WHAT NEEDS TO BE DONE
Return the listing below exactly, with the pictures dropped.

GIVEN DATA
^^^^^^^^^^^^^^^^

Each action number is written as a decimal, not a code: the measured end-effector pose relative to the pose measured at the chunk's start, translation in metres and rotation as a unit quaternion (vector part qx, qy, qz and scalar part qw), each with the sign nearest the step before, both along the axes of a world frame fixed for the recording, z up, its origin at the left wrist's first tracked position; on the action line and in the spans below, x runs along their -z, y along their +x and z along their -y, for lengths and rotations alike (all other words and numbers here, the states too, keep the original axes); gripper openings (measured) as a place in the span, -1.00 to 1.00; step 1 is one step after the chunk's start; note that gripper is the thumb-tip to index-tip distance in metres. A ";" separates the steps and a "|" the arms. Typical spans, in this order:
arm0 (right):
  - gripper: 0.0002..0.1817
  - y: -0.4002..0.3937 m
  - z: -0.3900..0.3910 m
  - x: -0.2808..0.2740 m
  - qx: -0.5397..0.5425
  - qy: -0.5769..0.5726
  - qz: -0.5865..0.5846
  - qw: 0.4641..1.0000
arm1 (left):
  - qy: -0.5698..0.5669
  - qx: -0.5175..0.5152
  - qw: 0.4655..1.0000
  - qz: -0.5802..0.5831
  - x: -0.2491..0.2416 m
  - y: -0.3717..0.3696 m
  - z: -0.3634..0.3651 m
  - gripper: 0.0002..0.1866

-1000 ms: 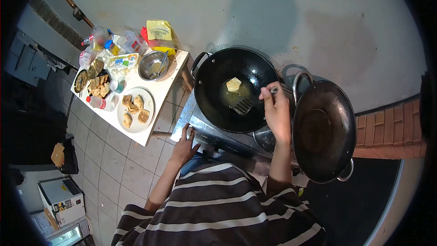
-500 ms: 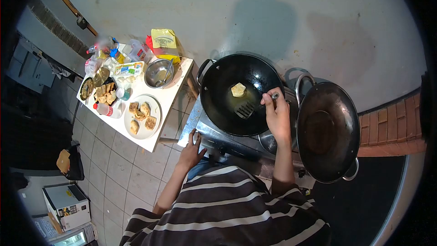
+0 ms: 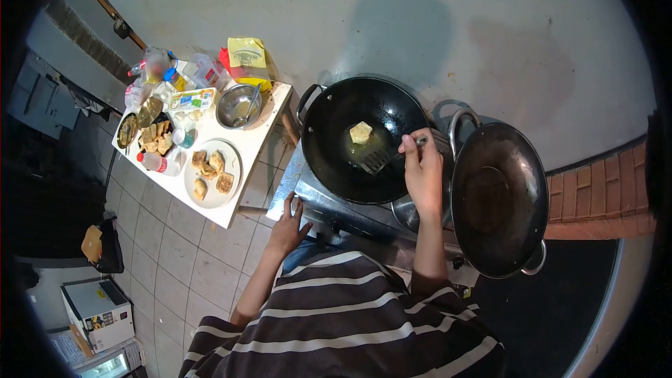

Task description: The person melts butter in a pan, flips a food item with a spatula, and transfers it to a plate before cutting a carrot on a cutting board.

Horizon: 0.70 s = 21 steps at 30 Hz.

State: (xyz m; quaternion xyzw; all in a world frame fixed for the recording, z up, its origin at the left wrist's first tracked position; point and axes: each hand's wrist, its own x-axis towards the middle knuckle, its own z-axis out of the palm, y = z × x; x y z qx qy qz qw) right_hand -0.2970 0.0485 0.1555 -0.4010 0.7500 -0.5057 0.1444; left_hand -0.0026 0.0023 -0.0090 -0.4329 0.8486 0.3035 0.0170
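Observation:
My right hand (image 3: pixel 424 176) is closed around the handle of a slotted spatula (image 3: pixel 374 161). The spatula's blade rests low inside a black wok (image 3: pixel 329 168), just below a pale golden, folded piece of dough (image 3: pixel 360 132) that lies in a little oil. A small gap seems to separate blade and dough. My left hand (image 3: pixel 288 229) rests at the front left edge of the metal stove (image 3: pixel 308 192), fingers apart and holding nothing.
A second wok (image 3: pixel 495 199) stands close to the right of my forearm. On the white table (image 3: pixel 203 213) at left are a plate (image 3: pixel 232 197) of browned pieces, a steel bowl (image 3: pixel 238 106), a red-capped bottle (image 3: pixel 157 163) and a yellow-red bag (image 3: pixel 246 63).
The spatula's blade has tilted and turned slightly in the wok. The dough piece keeps its place there, and my left hand stays at the stove edge. The whole view has shifted slightly.

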 end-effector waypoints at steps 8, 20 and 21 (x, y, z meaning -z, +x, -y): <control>-0.74 -0.003 -0.001 0.012 0.006 -0.013 0.043 0.999 | 0.014 0.014 1.000 -0.003 0.000 0.002 0.003 -0.19; -0.76 -0.002 -0.001 0.008 0.012 -0.014 0.025 1.000 | -0.022 0.023 0.999 0.007 0.005 0.002 0.002 -0.21; -0.75 -0.001 0.000 0.007 0.007 0.000 0.007 1.000 | -0.021 0.024 0.999 0.006 0.003 0.001 0.002 -0.21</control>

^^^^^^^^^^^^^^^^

ANSWER SECTION
Each action number is written as a decimal, not a code: the measured end-effector pose relative to the pose measured at the chunk's start, translation in metres and rotation as a unit quaternion (vector part qx, qy, qz and scalar part qw), each with the sign nearest the step before, both along the axes of a world frame fixed for the recording, z up, its origin at the left wrist's first tracked position; on the action line and in the spans below, x runs along their -z, y along their +x and z along their -y, for lengths and rotations alike (all other words and numbers here, the states too, keep the original axes); gripper openings (measured) as a place in the span, -1.00 to 1.00; step 1 is one step after the chunk's start; note that gripper is the thumb-tip to index-tip distance in metres. A ";" separates the steps and a "|" the arms. Typical spans, in this order:
arm0 (right):
  - gripper: 0.0002..0.1817
  - y: -0.4002..0.3937 m
  - z: -0.3900..0.3910 m
  - x: -0.2808..0.2740 m
  - qx: -0.5397..0.5425
  - qy: -0.5769..0.5726
  - qz: -0.5865..0.5846
  - qw: 0.4641..1.0000
arm1 (left):
  - qy: -0.5698..0.5669
  - qx: -0.5175..0.5152
  - qw: 0.4655..1.0000
  - qz: -0.5802..0.5831
  - x: -0.2491..0.2416 m
  - y: -0.3717..0.3696 m
  - z: -0.3634..0.3651 m
  - gripper: 0.0002..0.1866

-1000 ms: 
-500 ms: 
+0 ms: 

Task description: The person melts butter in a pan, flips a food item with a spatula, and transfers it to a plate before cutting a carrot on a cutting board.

Horizon: 0.70 s = 21 steps at 30 Hz.

State: (xyz m; quaternion xyzw; all in a world frame fixed for the recording, z up, its origin at the left wrist's first tracked position; point and axes: each hand's wrist, its own x-axis towards the middle knuckle, its own z-axis out of the palm, y = z × x; x y z qx qy qz qw) right_hand -0.2970 0.0485 0.1555 -0.4010 0.7500 -0.5057 0.1444; left_hand -0.0026 0.0023 -0.0090 -0.4329 0.8486 0.3035 0.0170
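Observation:
My right hand (image 3: pixel 424 176) is closed around the handle of a slotted spatula (image 3: pixel 374 161). The spatula's blade rests low inside a black wok (image 3: pixel 329 168), just below a pale golden, folded piece of dough (image 3: pixel 360 132) that lies in a little oil. A small gap seems to separate blade and dough. My left hand (image 3: pixel 288 229) rests at the front left edge of the metal stove (image 3: pixel 308 192), fingers apart and holding nothing.
A second wok (image 3: pixel 495 199) stands close to the right of my forearm. On the white table (image 3: pixel 203 213) at left are a plate (image 3: pixel 232 197) of browned pieces, a steel bowl (image 3: pixel 238 106), a red-capped bottle (image 3: pixel 157 163) and a yellow-red bag (image 3: pixel 246 63).
The spatula's blade has tilted and turned slightly in the wok. The dough piece keeps its place there, and my left hand stays at the stove edge. The whole view has shifted slightly.
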
 end-effector waypoints at steps 8, 20 and 21 (x, y, z meaning -z, +x, -y): <control>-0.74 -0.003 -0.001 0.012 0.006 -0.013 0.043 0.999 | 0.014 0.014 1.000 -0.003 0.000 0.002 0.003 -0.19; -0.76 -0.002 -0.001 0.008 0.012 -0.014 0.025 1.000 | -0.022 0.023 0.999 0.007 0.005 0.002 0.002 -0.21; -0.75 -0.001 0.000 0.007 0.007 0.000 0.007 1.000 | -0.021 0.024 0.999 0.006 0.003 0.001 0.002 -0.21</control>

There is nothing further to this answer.